We challenged the status quo by recognising as peripheral our own role as a London-based headquarters, shifting resources and decision-making to those closest to the ground and enabling direct connections between those who have materials, skills, time and proximity to those who need their help.

We challenged the status quo by putting local humanitarian action at the centre of this discussion and catalysed change across the system a realignment of power, resources, and share of voice around those best placed to help.

Looking ahead, Start Network and its members are facing a very different future than we might have envisioned a decade ago — or even last year. The dire circumstances of our damaged climate, our fragile health systems, our wilting economies, and our divided societies now force us to rethink the fundamentals of the way we operate and position ourselves.

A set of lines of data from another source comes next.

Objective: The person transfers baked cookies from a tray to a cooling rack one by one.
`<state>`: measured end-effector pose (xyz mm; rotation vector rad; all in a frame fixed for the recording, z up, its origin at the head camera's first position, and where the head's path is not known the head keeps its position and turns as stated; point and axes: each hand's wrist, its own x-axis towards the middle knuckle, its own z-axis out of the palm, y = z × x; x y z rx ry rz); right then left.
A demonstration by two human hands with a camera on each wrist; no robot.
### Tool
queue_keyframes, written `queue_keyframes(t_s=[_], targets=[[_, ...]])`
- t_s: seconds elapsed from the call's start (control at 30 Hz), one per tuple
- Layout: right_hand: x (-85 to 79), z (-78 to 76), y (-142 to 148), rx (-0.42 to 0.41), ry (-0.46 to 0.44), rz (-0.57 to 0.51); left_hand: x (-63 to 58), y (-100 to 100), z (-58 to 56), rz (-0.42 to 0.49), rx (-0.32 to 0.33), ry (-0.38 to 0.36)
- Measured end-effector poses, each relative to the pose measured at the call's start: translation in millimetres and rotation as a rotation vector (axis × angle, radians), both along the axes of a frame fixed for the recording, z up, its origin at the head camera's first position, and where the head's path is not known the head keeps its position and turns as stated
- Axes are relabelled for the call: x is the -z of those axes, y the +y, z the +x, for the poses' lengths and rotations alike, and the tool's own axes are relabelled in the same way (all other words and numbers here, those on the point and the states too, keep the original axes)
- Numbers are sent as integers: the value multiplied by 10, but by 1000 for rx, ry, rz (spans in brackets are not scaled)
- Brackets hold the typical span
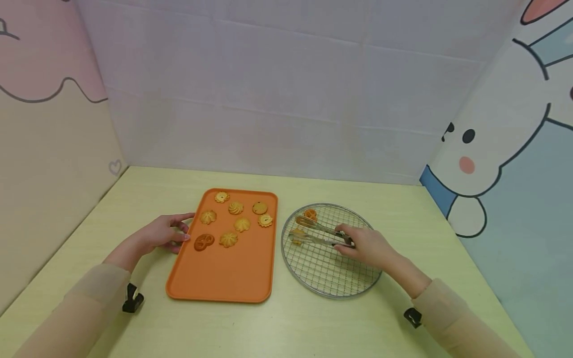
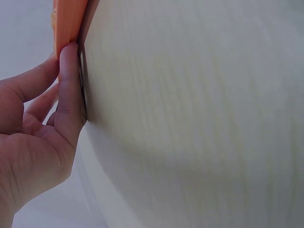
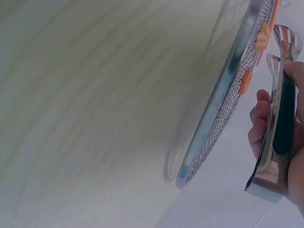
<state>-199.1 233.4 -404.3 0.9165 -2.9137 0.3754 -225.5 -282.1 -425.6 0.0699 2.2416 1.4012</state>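
The right hand [image 1: 364, 244] holds tongs [image 1: 323, 227], their tips spread, above a round wire rack [image 1: 340, 278]. I see two cookies on the rack, toward its left side: a pretzel [image 1: 311, 214] and, nearer me, a yellow cookie [image 3: 262, 40]. In the right wrist view the tips look clear of the mesh. Left of the rack, an orange tray [image 1: 219, 276] bears eight cookies [image 1: 242, 224]. The left hand [image 1: 163, 233] touches its left rim, fingers fairly straight.

For a clean grip, I'd set the tips either side of one cookie, lower them level and squeeze lightly, as it may crumble; the left fingers can steady the tray. Both raised rims call for some lift. The tray's near half is bare, and a narrow strip of table [image 1: 284, 286] separates tray and rack.
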Motion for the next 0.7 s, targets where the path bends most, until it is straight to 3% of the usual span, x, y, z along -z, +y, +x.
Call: queue_keyframes(t_s=[0.2,0.5,0.7], targets=[[-68,-6,-10,-2,21,-2,-3,-3,0,7,2,-2],[-149,-42,-69,-38,159,-2,-17,6,3,1,-1,-7],[-224,-91,-144,-18,147,-13,-1,2,-7,-4,-4,-5]])
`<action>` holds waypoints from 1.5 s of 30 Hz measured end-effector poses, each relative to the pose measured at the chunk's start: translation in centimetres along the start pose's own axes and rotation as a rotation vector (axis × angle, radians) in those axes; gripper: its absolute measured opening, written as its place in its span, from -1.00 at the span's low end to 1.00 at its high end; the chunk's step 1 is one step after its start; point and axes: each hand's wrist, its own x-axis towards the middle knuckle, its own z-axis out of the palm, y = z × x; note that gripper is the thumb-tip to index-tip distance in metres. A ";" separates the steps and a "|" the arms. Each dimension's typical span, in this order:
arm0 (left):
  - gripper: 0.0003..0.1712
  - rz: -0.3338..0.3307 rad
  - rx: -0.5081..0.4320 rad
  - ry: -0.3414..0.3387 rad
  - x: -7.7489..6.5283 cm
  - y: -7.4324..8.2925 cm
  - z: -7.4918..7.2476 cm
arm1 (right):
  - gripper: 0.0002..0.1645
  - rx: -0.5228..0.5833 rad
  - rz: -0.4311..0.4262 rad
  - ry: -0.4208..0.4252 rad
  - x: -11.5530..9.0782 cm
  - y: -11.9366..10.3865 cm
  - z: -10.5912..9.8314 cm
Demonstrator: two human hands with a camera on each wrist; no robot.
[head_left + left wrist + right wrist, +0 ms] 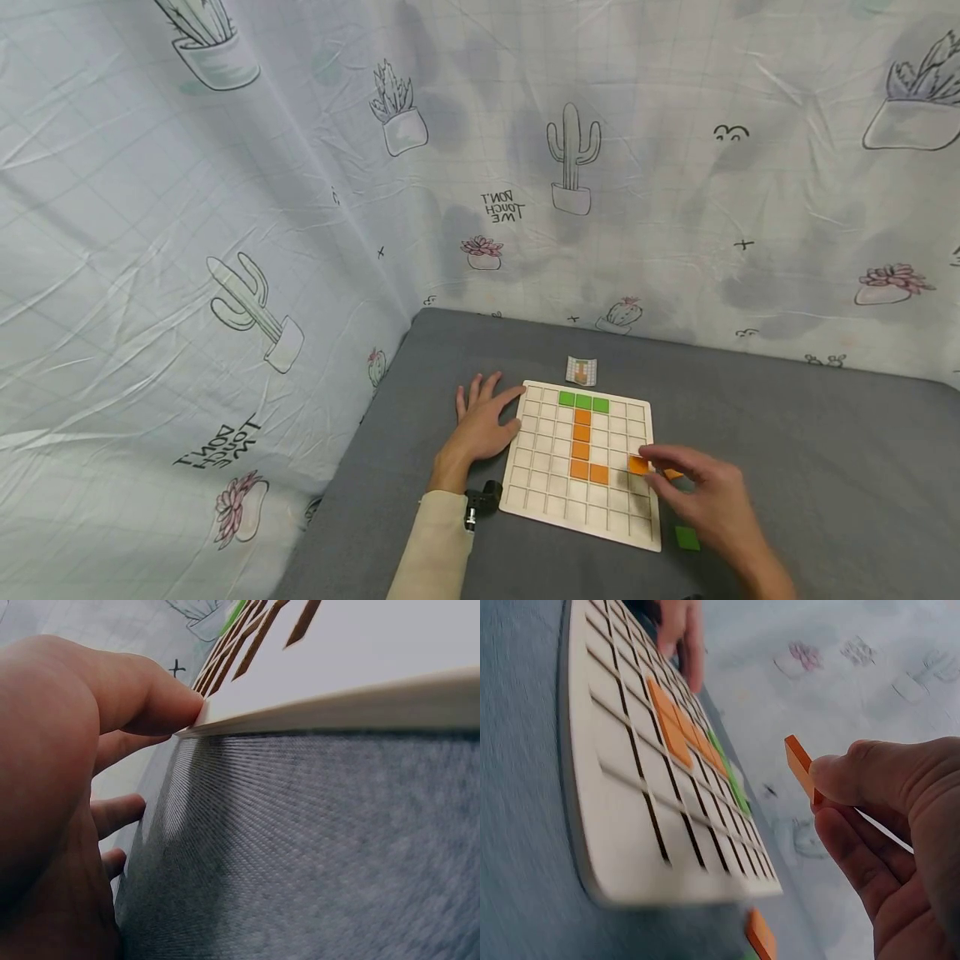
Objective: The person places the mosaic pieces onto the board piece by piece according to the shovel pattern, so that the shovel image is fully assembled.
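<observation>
A pale wooden grid board (540,504) lies on the grey table, with a row of 3 green tiles (583,402) near its far edge. Below them several orange tiles (581,433) run down in a column, ending in one set to the right. My left hand (480,425) rests at the board's left side with spread fingers; in the left wrist view the thumb (161,697) touches the rim. Between thumb and fingers, my right hand (708,492) pinches a square orange tile (801,769) above the board's right side, tilted on edge in the right wrist view.
Past the board's far edge lies a small printed card (581,372). To the right, a loose orange tile (672,473) is partly behind my right hand, and a green tile (687,538) lies nearer me. A cactus-print cloth (645,192) hangs behind the table.
</observation>
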 end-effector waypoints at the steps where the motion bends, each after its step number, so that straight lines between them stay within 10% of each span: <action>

COVID-19 has demonstrated that local and community-based interventions are key to stopping the spread of the disease while exposing the hypocrisy in the international aid system, which turned away from its localisation commitments at the very time it should have been leaning into them. The Black Lives Matter movement has surfaced latent racism, colonialism, and power inequalities between the sector’s power holders and those that assume the risk of humanitarian operations. The accelerating climate crisis has now become a literal burning platform that requires us to better understand climate risk and prioritise prevention and early action. And declining ODA in most donor economies is forcing many international aid organisations to rethink their role priorities and global footprint.

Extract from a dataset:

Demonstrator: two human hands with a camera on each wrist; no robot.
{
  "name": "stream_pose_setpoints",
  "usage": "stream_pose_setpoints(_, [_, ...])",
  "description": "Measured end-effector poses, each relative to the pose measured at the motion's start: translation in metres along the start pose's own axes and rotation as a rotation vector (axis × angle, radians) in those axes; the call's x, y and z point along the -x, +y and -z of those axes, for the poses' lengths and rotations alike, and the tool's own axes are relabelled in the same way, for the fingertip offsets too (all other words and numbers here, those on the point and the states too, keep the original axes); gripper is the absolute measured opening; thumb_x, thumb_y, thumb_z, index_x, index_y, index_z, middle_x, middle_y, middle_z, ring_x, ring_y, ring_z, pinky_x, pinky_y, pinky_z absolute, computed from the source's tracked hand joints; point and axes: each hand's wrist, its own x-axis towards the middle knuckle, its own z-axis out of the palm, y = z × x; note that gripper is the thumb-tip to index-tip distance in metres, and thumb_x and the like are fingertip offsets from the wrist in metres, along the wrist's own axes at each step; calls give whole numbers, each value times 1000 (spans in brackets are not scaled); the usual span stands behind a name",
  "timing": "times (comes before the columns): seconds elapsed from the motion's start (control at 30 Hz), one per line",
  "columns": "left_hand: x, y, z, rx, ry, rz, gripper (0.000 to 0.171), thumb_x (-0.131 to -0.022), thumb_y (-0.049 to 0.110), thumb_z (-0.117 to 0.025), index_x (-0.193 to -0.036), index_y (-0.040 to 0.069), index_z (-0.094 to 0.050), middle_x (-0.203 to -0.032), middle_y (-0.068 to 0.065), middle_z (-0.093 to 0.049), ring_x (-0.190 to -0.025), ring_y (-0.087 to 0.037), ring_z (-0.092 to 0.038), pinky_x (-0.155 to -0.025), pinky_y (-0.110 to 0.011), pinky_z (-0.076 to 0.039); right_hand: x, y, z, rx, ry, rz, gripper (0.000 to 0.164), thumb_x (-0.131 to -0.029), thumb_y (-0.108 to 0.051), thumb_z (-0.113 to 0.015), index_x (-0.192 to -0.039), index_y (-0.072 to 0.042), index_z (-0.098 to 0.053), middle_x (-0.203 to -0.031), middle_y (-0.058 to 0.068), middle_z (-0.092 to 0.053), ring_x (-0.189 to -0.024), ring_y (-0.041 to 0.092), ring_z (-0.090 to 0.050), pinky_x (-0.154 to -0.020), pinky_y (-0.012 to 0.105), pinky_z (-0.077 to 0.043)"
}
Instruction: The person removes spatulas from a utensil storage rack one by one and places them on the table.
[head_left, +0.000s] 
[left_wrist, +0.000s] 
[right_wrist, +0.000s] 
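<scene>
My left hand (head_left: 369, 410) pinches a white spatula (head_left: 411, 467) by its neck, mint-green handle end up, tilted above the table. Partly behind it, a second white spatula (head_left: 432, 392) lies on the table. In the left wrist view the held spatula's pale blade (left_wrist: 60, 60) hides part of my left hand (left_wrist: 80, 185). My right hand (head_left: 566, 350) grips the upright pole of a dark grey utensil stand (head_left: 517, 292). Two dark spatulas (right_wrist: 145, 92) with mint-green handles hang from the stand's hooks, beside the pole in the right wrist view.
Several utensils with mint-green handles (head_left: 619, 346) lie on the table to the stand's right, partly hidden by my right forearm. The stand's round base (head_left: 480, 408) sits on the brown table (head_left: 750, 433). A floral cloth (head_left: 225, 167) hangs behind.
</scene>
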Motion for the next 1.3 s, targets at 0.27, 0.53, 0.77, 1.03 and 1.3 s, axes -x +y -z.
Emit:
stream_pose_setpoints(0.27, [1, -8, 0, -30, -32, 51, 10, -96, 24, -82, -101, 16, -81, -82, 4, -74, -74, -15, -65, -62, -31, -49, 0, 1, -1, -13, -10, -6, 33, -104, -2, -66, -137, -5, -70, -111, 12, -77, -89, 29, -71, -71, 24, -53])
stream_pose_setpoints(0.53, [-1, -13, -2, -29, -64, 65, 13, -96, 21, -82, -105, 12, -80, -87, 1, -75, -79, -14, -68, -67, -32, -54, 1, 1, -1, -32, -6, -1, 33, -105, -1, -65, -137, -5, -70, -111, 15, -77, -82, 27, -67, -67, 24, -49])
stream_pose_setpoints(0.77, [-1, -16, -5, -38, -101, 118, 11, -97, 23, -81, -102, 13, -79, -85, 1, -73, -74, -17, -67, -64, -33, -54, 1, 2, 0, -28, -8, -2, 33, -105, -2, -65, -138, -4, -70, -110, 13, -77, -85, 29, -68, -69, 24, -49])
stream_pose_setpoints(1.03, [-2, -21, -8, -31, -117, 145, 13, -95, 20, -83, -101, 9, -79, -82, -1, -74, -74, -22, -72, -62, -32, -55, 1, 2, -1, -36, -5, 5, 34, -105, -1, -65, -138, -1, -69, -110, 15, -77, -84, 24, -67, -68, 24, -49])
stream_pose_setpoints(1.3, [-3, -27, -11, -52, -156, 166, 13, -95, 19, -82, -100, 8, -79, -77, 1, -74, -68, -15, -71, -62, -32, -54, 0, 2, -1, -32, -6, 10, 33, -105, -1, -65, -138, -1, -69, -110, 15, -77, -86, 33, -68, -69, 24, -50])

Indeed, from where we stand today, the challenges of the next 10 years throw down an important gauntlet for us as a network. It challenges us more to showcase the strength of our membership, now 53 international, national and local organisations with exceptional expertise and reach. It forces us to do more to convince politicians and power holders that anticipation and early action can moderate the effects of our changing climate and slow the spread of disease. It tests our resolve and commitment to ‘localisation’ and, spurred on by our emerging hubs, compels us to accelerate both the technical and transformational side of decentralisation and power shifts. At such a pivotal time, our decade of experience as a positive disruptor, backed by the courage of our convictions, should serve us well.

Will 2020 be a defining moment for our network for the next ten years? Or will it be yet another time when we shrug our shoulders and repeat, ‘never again’. Well, that’s up to us…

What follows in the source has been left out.